Так считал Бони де Кастеллан, а уж он знал толк в праздниках, поэтому я очень дорожу его похвалой. Он говорил мне, что праздники у герцогини де Дудовиль[242], на которых ему случалось бывать, возможно, отличались большей роскошью, чем мои, но там он никогда так не веселился: еще бы, откуда там было взяться такой буйной фантазии и неистощимой изобретательности, какие проявлял я!
Бони де Кастеллан и Робер де Ротшильд, благодаря своему положению в обществе, хорошо изучившие эту сторону парижской жизни, признали мои праздники лучшими из всех. Должен сказать, я приглашал к себе очень немногих представителей высшего света, т. к. считал, что к миру искусства, где я вращался, можно приобщать лишь тех ценителей прекрасного, кто действительно мог любить и понимать этот мир.
Бони де Кастеллан, человек хорошо нам всем известный, при какой-нибудь другой власти стал бы придворным церемониймейстером. Он любил старину, но признавал и современность, и никто не мог вернее, чем он, судить о явлениях искусства.
Он выносил суждение так, как разрезают страницы книги – не в смысле наобум, а с неколебимой уверенностью и точностью. Его вкус был абсолютно непогрешим. Впервые я увидел его на премьере «Минарета» – в облегающем черном фраке, с горделиво поднятой головой, выразительно вертевший тросточкой, презрительно пожимавший плечами, экстравагантный и дерзкий денди, с прижатыми к телу локтями и стройными, мускулистыми, как у Ахилла, ногами. В нем я увидел живое воплощение персонажа, придуманного мной незадолго до этого, когда у меня возникла идея издавать газету.
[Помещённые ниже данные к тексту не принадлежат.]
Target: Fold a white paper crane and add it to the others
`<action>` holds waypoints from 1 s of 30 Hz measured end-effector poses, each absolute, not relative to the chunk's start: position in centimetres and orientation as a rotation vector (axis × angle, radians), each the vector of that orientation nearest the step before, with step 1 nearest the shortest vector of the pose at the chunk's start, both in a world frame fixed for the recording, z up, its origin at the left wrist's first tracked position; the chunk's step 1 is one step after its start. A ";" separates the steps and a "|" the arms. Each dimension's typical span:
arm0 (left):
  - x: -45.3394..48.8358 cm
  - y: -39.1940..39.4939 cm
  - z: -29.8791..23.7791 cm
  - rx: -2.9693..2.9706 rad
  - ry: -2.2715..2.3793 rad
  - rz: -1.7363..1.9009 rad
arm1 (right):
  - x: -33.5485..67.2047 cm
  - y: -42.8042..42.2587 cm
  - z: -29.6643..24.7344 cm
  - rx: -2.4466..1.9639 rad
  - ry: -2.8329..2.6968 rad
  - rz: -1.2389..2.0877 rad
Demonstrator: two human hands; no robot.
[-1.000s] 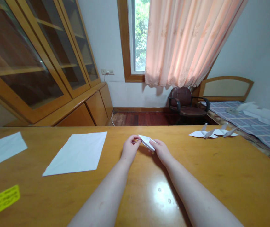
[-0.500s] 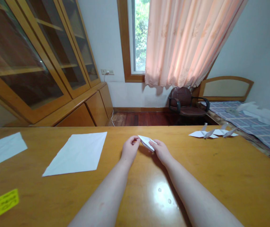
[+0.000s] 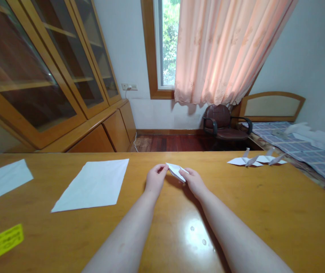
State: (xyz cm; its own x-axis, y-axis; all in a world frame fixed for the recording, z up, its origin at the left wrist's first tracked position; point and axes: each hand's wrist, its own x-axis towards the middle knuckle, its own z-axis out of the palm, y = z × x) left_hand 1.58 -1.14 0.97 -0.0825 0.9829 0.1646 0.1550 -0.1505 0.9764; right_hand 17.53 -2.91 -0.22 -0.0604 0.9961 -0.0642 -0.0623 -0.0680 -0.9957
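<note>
A small piece of folded white paper (image 3: pixel 175 170) is held just above the table, in the middle of the view. My right hand (image 3: pixel 193 179) grips its right end, thumb on top and fingers underneath. At the pointed left end, my left hand (image 3: pixel 156 179) is closed, its thumb and index finger pinching the tip. The paper is layered and comes to a point at the upper left. Two folded paper cranes (image 3: pixel 256 160) stand at the far right of the table, their wings spread.
On the wooden table (image 3: pixel 264 212) lie a large white sheet (image 3: pixel 96 185) left of my hands and another sheet (image 3: pixel 4 182) at the far left. A yellow label (image 3: pixel 1 244) is at the lower left. Beyond stand a cabinet (image 3: pixel 94 127), a chair (image 3: pixel 222 121) and a bed (image 3: pixel 301 140).
My left hand has shifted very slightly at the paper's pointed end. The right hand and the other things look unmoved.
</note>
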 end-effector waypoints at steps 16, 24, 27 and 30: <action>1.6 -0.5 0.0 1.340 1.318 1.305 | 17.4 -2.8 -0.4 -1.227 -1.201 1.302; 1.5 -0.1 -0.8 1.324 1.323 1.302 | 17.5 -2.6 -1.1 -1.233 -1.260 1.280; 1.5 -0.2 -0.7 1.307 1.328 1.298 | 17.5 -2.7 -1.0 -1.229 -1.249 1.289; 1.6 -0.2 -0.5 1.294 1.311 1.307 | 17.4 -2.8 -0.8 -1.221 -1.244 1.293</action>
State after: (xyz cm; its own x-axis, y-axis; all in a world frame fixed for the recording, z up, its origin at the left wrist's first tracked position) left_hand 1.59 -0.24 -0.46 -0.0980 0.9908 0.0932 0.0964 -0.0838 0.9918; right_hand 17.42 -2.78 -0.78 -0.0692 0.9963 -0.0515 0.0125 -0.0508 -0.9986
Я хотел представить парижской публике нового героя, которому я дал имя «Принц» (так должна была называться и сама газета). Этому неугомонному, нахальному субъекту не сиделось на месте. Он бывал на премьерах, посещал выставки, приходил в модные магазины и требовал, чтобы ему показали коллекции, но при этом не считал себя обязанным хоть что-нибудь заказать, зато брал образцы всего, что ему понравилось. О чем бы ни заходила речь – о политике, музыке, архитектуре, юриспруденции или кулинарии, – у Принца всегда было собственное мнение, и он никогда не упускал случая высказать его устно или письменно. Эти высказывания и составляли содержание его (или, если хотите, моей) газеты.